- Supplied material:
-- Opening Marker --

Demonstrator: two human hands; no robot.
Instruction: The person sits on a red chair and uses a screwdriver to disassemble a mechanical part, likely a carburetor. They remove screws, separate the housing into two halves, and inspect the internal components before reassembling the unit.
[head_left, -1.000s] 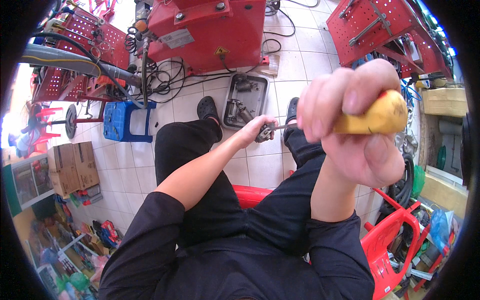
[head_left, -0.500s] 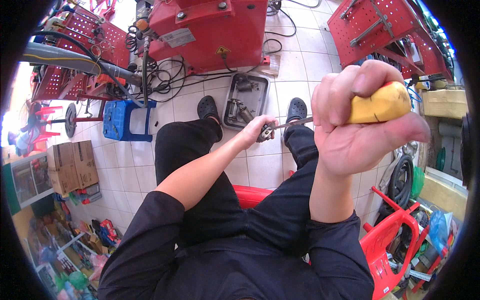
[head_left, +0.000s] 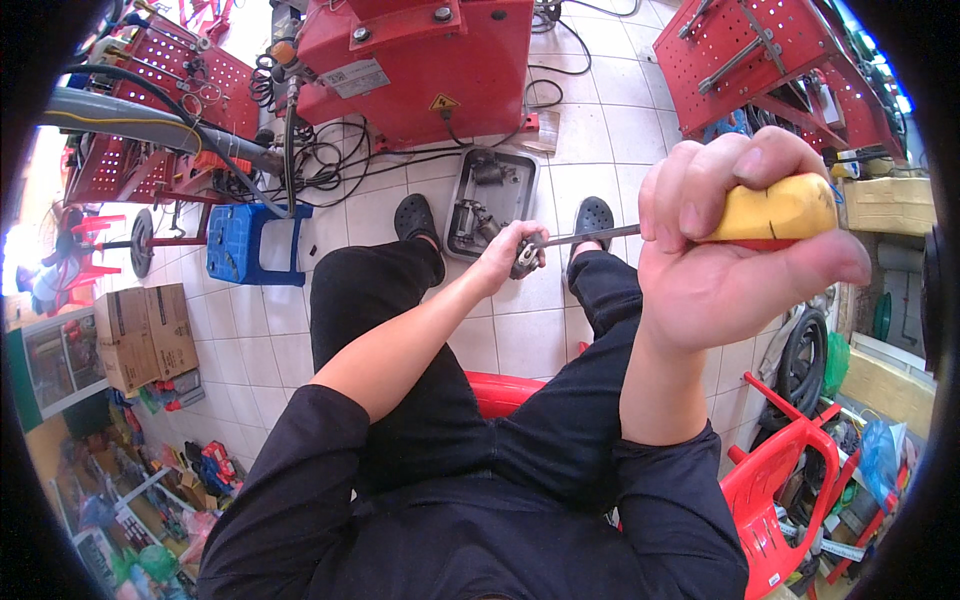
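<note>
My right hand [head_left: 715, 235] is closed around the yellow handle of a screwdriver [head_left: 775, 208], thumb stretched along its lower side, where a red patch shows. The thin shaft runs left from my fist to a small dark metal part [head_left: 527, 258]. My left hand [head_left: 507, 253] grips that part between my knees, and its fingers hide much of it. Whether the tip sits in a screw there I cannot tell. Just beyond my left hand, a grey metal tray [head_left: 524, 190] on the floor holds several greasy metal parts [head_left: 490, 170].
Ahead stands a large red machine [head_left: 420, 75] with black cables [head_left: 345, 160] on the tiles. A blue plastic stool [head_left: 235, 243] and a cardboard box [head_left: 147, 335] are at left. Red perforated panels [head_left: 735, 60] rise at far right, above a red plastic chair [head_left: 780, 490].
My right hand has shifted slightly right with the screwdriver, whose handle is turned to show more red underneath. The shaft lies more level. My left hand and the metal part have moved slightly.
</note>
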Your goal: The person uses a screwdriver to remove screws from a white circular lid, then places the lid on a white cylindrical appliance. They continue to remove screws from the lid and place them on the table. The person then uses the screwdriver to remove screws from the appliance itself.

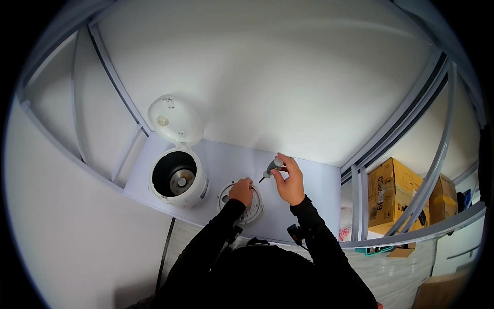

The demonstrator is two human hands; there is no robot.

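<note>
A screwdriver [271, 168] with a stubby grey handle is in my right hand [292, 186], its dark shaft slanting down and left above the table. My left hand [243, 192] is over a round, pale inner lid [253, 213] with small holes, lying flat near the table's front edge. Its fingers are drawn together at the lid's far part, hiding whatever is between them. To the left stands a white rice cooker [190, 199], its hinged cover [177, 122] raised and its dark inside showing a round metal heating plate [181, 181].
The pale table [309, 206] backs onto a white wall, with grey metal frame posts [359, 203] at its right. Cardboard boxes [393, 195] are stacked beyond those posts. A teal basket [374, 251] sits low beside them.
</note>
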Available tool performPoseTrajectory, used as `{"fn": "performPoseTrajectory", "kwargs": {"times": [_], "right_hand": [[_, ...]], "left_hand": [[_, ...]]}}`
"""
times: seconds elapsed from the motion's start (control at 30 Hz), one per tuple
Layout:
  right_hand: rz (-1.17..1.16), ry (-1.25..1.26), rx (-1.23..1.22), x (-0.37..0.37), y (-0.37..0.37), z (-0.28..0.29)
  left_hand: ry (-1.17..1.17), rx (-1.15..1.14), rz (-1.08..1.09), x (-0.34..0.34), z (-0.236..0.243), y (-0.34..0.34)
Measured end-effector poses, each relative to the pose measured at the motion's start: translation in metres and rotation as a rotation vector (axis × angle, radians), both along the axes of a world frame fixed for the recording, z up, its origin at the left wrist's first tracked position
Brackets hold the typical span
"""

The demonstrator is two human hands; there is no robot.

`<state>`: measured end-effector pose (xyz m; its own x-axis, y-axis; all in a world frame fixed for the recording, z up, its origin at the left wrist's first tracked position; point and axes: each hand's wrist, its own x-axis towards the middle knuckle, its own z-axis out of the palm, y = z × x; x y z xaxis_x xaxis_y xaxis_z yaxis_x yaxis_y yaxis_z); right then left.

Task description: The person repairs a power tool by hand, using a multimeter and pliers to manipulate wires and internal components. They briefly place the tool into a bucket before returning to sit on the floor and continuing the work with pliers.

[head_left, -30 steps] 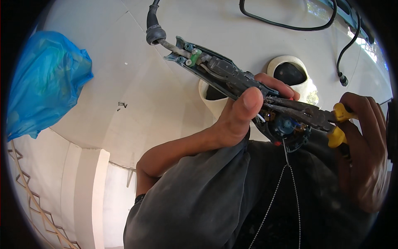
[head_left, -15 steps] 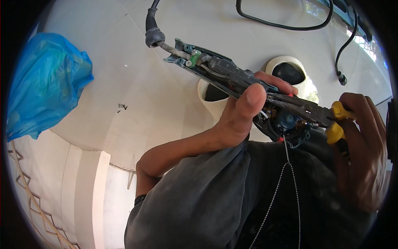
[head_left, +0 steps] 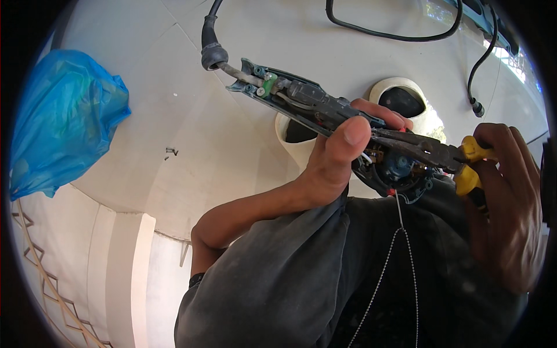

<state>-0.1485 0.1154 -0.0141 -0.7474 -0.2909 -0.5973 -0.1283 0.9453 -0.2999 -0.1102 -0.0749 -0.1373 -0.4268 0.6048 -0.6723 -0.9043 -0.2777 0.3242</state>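
An opened dark plastic tool housing (head_left: 307, 98), with grey innards, a green clamp (head_left: 267, 84) and a round motor end (head_left: 397, 168), rests in the grip of my left hand (head_left: 331, 174), thumb over its near side. Its cord runs up through a black rubber boot (head_left: 213, 52). My right hand (head_left: 505, 209) grips long-nose pliers (head_left: 423, 149) with yellow handles, their jaws inside the housing just right of my left thumb; what the tips hold is hidden. A thin pin or wire at the motor end meets a bead chain (head_left: 414, 272) running down over dark clothing.
A blue plastic bag (head_left: 69, 122) lies at left, small screws (head_left: 171, 152) nearby. Two white openings with dark centres (head_left: 400, 100) sit behind the hands. Black cables (head_left: 394, 37) lie at top right beside a blue object (head_left: 493, 23). A pale ledge (head_left: 125, 272) stands lower left.
The pliers and my right hand have risen slightly and closed in on the housing. The housing's left end has dipped a little; my left thumb still presses on it.
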Motion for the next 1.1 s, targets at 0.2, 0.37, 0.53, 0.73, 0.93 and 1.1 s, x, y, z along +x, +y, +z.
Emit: {"fn": "performPoseTrajectory", "kwargs": {"times": [0.2,0.37,0.53,0.73,0.93,1.1], "right_hand": [[-0.091,-0.061,0.016,-0.0015,-0.0004,0.0007],[0.027,-0.08,0.05,-0.0079,0.0019,0.0041],[0.006,-0.07,0.055,-0.0071,0.0013,0.0015],[0.006,-0.069,0.055,-0.0061,0.0024,0.0012],[0.013,-0.071,0.049,-0.0062,0.0047,0.0001],[0.023,-0.083,0.048,-0.0054,0.0065,-0.0018]], "left_hand": [[-0.018,-0.006,-0.002,0.0003,0.0002,0.0017],[-0.001,-0.012,-0.005,-0.0015,0.0026,0.0014],[0.007,-0.019,0.009,0.0015,0.0002,0.0024],[0.001,-0.02,0.009,0.0012,0.001,0.0027],[0.003,-0.012,-0.004,0.0024,-0.0005,0.0004],[0.019,-0.011,-0.019,0.0014,-0.0018,-0.0012]]}}
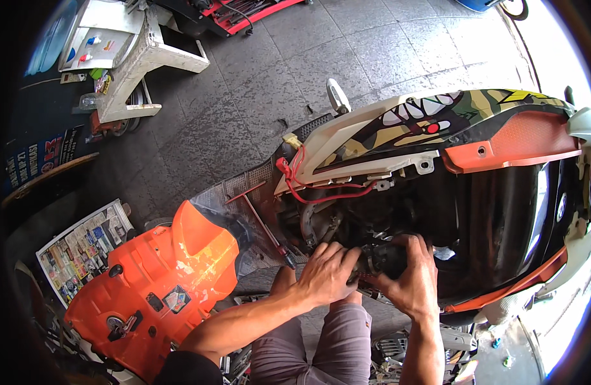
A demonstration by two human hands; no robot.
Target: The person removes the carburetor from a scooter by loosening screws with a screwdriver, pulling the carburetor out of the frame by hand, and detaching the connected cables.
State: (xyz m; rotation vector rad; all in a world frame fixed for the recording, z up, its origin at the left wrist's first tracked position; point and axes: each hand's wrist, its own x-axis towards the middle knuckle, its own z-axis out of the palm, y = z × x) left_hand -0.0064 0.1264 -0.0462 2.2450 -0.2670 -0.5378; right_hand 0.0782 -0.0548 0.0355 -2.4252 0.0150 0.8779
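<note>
Across the opened-up body of a motorbike (379, 175), both hands met at a dark part (385, 258) near the lower edge of the exposed works, just above the person's knees. The right hand (411, 276) came at it from the right, its grip closed around the part, thumb below and fingers bent over the top. The left hand (330, 271) was at the part's other end with fingers curled; whether its grip was clamped on anything could not be told, since the knuckles hid the fingertips. A red T-handled tool (262, 221) lay on a patterned grey panel (260, 174) to the left of the hands, its dark tip near the left wrist. Above the hands, a red wire (303, 198) looped along the edge of a camouflage-patterned side panel (404, 122). Farther left was a large orange plastic piece (167, 276), next to a sheet of small pictures (87, 247). Beyond the motorbike, a worn white stool (151, 61) and a red tray of tools (253, 16) stood on the grey tiled floor (372, 51).
</note>
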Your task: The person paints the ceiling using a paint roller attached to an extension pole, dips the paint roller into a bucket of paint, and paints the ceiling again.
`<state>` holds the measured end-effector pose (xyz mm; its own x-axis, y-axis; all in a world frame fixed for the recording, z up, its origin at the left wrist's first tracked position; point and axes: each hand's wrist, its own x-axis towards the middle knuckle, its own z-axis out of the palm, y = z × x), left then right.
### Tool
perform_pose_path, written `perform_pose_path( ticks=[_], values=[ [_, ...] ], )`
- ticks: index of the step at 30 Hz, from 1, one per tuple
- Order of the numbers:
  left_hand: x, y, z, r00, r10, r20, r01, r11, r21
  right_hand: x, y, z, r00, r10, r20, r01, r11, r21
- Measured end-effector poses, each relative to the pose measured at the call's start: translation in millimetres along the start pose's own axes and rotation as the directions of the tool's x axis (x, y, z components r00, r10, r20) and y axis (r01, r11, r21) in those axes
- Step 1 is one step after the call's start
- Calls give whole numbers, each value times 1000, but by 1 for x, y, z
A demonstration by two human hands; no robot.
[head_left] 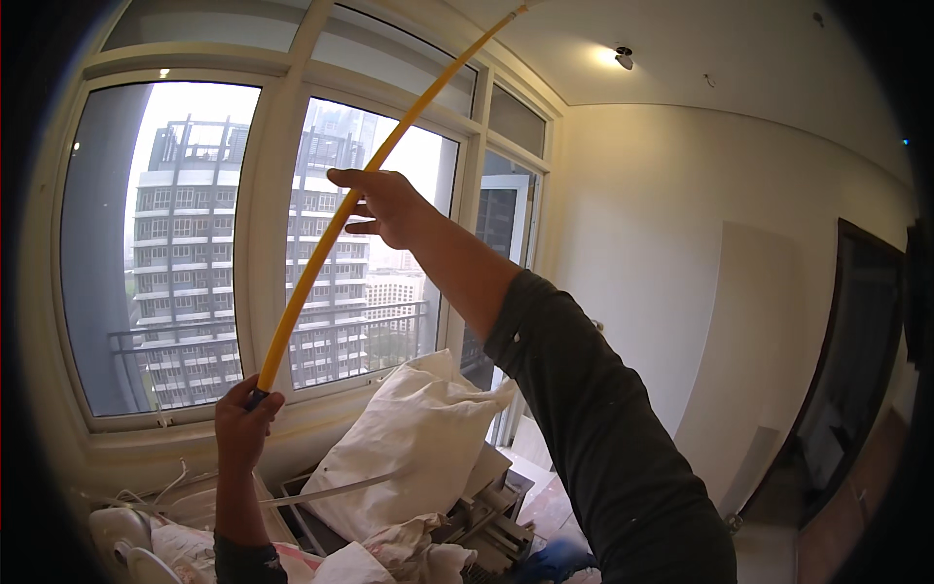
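Note:
A long yellow tape measure blade (pixel 316 255) rises at a slant, bowed, from the lower left up to the ceiling. Its tip reaches the ceiling area at the top of the view. At its lower end my left hand (pixel 243 420) is closed around the dark tape case, which its fingers mostly hide. Higher up, my right hand (pixel 387 202) reaches across from the right and loosely grips the blade between thumb and fingers. Some of those fingers stand apart from the blade. Behind both hands are tall framed windows (pixel 275 234).
A large stuffed white sack (pixel 409 443) leans below the windows, among crumpled bags (pixel 389 555) and a pale strip (pixel 336 490). A lit spotlight (pixel 624 58) is on the ceiling. To the right are a plain wall (pixel 642 253) and a dark doorway (pixel 832 370).

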<state>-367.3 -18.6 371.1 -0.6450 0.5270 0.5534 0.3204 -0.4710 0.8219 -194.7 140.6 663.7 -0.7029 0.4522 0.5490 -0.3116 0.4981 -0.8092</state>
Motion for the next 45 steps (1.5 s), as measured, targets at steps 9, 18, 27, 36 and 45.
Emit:
perform_pose_path(
  ticks=[9,18,27,36,45],
  values=[
    [36,0,99,997,17,72,-18,1000,7,17,11,-80,967,2,-254,-7,1000,-19],
    [39,-10,112,998,-2,60,2,1000,-1,21,17,-82,958,25,-286,-35,999,-30],
    [11,-36,2,998,-54,-26,52,996,-69,13,18,18,998,64,-4,-64,996,-55],
    [-31,-47,-144,994,-63,-91,50,989,-136,-2,9,165,984,24,174,0,990,-139],
    [-74,-61,-284,987,3,-163,-38,976,-216,-26,-15,307,954,13,300,40,984,-171]
  ],
)
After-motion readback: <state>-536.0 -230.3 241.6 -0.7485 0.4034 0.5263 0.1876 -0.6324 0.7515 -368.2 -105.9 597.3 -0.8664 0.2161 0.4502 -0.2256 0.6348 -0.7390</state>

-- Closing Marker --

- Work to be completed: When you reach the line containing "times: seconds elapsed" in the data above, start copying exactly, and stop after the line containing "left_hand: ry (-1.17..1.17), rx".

- Answer to this problem:
times: seconds elapsed from the motion's start (control at 30 Hz), one per tuple
Layout:
  right_hand: rz (-1.17..1.16), ry (-1.25..1.26), rx (-1.23..1.22), x (-0.37..0.37), y (-0.37..0.37), z (-0.28..0.29)
  left_hand: ry (-1.17..1.17), rx (-1.15..1.14), rz (-1.08..1.09), x (-0.34..0.34), z (-0.236..0.243), y (-0.34..0.34)

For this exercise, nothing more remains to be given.